Assigned task: Restate word for word the lines of the entries below, starting with the line that holds "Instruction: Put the" and ending with the line that holds "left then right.", and no others.
(Data supplied Opens)
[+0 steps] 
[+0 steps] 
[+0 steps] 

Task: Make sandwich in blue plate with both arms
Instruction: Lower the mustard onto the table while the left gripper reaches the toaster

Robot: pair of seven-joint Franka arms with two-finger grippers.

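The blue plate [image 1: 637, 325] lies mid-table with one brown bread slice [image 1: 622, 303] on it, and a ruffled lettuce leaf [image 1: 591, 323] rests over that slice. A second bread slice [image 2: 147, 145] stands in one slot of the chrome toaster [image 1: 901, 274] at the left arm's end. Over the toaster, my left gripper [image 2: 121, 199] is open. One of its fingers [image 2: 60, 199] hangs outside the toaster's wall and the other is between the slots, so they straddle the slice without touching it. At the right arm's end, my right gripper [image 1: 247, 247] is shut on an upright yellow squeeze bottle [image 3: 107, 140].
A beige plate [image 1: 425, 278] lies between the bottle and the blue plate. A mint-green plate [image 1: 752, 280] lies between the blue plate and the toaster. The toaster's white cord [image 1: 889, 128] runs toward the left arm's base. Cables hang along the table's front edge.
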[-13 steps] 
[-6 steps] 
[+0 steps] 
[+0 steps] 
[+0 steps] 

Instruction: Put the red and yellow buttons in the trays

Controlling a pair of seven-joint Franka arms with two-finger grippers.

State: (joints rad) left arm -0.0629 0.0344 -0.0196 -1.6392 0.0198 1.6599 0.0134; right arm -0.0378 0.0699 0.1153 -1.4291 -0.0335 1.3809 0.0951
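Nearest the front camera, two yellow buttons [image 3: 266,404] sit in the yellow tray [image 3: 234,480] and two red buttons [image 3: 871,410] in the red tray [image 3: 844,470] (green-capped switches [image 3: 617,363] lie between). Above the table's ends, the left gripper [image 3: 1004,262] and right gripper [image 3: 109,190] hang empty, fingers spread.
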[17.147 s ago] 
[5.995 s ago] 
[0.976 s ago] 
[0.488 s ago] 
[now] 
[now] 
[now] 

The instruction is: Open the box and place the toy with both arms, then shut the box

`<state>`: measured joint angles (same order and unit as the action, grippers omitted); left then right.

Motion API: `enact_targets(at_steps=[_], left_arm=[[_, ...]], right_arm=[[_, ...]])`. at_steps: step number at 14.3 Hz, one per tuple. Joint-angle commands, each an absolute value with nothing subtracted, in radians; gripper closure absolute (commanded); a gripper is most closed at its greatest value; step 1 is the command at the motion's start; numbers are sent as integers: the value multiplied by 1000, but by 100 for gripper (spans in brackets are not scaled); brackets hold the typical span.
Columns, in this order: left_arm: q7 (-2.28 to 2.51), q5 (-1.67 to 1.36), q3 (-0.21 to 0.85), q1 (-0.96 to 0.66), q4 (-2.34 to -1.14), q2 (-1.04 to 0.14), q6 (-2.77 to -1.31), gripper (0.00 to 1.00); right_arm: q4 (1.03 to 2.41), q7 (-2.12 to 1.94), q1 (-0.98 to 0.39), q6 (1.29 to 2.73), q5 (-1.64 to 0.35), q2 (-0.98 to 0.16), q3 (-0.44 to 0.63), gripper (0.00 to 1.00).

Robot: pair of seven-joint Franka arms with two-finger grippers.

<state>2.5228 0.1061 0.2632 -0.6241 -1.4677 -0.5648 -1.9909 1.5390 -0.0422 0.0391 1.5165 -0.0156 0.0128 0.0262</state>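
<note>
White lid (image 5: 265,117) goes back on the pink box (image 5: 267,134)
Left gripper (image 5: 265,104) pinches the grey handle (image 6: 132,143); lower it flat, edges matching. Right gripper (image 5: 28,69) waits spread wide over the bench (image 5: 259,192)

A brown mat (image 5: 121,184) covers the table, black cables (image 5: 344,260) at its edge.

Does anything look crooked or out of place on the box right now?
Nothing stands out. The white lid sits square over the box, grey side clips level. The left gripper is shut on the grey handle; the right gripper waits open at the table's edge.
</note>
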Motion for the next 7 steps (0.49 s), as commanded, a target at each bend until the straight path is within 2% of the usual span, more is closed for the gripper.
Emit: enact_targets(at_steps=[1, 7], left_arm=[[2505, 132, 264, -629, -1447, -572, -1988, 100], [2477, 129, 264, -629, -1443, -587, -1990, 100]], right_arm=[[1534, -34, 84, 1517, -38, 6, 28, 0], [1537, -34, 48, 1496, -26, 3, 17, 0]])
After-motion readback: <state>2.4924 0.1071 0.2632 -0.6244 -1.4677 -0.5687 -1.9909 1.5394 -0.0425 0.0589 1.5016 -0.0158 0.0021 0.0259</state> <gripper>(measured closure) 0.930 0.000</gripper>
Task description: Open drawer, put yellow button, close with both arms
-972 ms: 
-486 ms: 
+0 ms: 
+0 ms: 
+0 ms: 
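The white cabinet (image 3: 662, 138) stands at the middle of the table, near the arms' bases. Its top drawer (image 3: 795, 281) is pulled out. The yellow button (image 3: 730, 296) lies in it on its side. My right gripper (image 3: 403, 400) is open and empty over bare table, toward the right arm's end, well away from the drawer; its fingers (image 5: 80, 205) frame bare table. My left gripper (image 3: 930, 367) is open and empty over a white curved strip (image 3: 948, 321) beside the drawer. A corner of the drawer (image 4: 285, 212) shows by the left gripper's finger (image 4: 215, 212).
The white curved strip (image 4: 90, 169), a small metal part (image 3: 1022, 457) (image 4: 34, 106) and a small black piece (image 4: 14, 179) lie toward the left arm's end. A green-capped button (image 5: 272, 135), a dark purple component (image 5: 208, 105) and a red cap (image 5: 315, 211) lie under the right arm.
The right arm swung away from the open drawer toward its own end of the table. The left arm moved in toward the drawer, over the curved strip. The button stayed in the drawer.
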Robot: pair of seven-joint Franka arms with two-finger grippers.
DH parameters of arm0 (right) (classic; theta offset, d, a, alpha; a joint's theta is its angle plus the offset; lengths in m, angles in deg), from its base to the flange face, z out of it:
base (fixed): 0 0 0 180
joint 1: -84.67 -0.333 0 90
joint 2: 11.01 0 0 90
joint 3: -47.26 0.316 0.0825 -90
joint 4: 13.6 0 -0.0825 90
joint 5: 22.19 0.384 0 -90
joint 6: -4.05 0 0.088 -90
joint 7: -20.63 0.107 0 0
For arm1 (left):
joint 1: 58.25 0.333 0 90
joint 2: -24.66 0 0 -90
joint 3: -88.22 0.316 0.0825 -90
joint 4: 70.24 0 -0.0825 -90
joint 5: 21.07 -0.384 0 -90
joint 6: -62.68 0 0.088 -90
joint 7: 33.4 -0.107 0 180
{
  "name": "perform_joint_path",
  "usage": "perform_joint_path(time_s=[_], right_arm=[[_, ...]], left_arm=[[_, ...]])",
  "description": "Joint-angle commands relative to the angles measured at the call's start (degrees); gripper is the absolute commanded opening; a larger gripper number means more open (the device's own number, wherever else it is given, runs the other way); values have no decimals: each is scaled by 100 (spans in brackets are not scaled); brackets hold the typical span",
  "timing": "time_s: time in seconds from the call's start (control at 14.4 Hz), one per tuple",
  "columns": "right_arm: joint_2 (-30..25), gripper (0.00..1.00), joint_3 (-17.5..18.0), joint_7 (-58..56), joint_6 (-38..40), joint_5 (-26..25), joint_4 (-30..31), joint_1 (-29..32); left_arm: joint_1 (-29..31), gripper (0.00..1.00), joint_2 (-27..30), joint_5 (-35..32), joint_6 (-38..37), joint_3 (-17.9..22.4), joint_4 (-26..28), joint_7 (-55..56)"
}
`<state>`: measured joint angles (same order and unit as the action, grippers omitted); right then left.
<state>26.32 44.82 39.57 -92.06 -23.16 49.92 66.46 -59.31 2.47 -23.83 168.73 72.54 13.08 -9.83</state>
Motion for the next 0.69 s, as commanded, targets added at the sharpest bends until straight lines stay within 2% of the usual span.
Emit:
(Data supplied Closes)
Reply to the task:
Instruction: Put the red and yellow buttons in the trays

Controlling a pair of seven-joint Franka arms with two-finger grippers.

State: (joints rad) left arm -0.0629 0.0344 -0.0196 -1.6392 0.0198 1.6599 0.0134; right arm -0.0378 0.0699 0.1153 -1.4291 -0.0335 1.3809 0.0951
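Nearest the front camera, two yellow buttons [image 3: 266,404] sit in the yellow tray [image 3: 234,480] and two red buttons [image 3: 871,410] in the red tray [image 3: 844,470] (green-capped switches [image 3: 617,363] lie between). Above the table's ends, the left gripper [image 3: 1004,262] and right gripper [image 3: 109,190] hang empty, fingers spread.
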[17.147 s ago] 
[5.995 s ago] 
[0.976 s ago] 
[0.488 s ago] 
[now] 
[now] 
[now] 

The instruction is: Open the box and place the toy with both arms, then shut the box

`<state>`: measured joint angles (same order and unit as the action, grippers omitted); left then right.

An answer has been given, and the exercise is complete.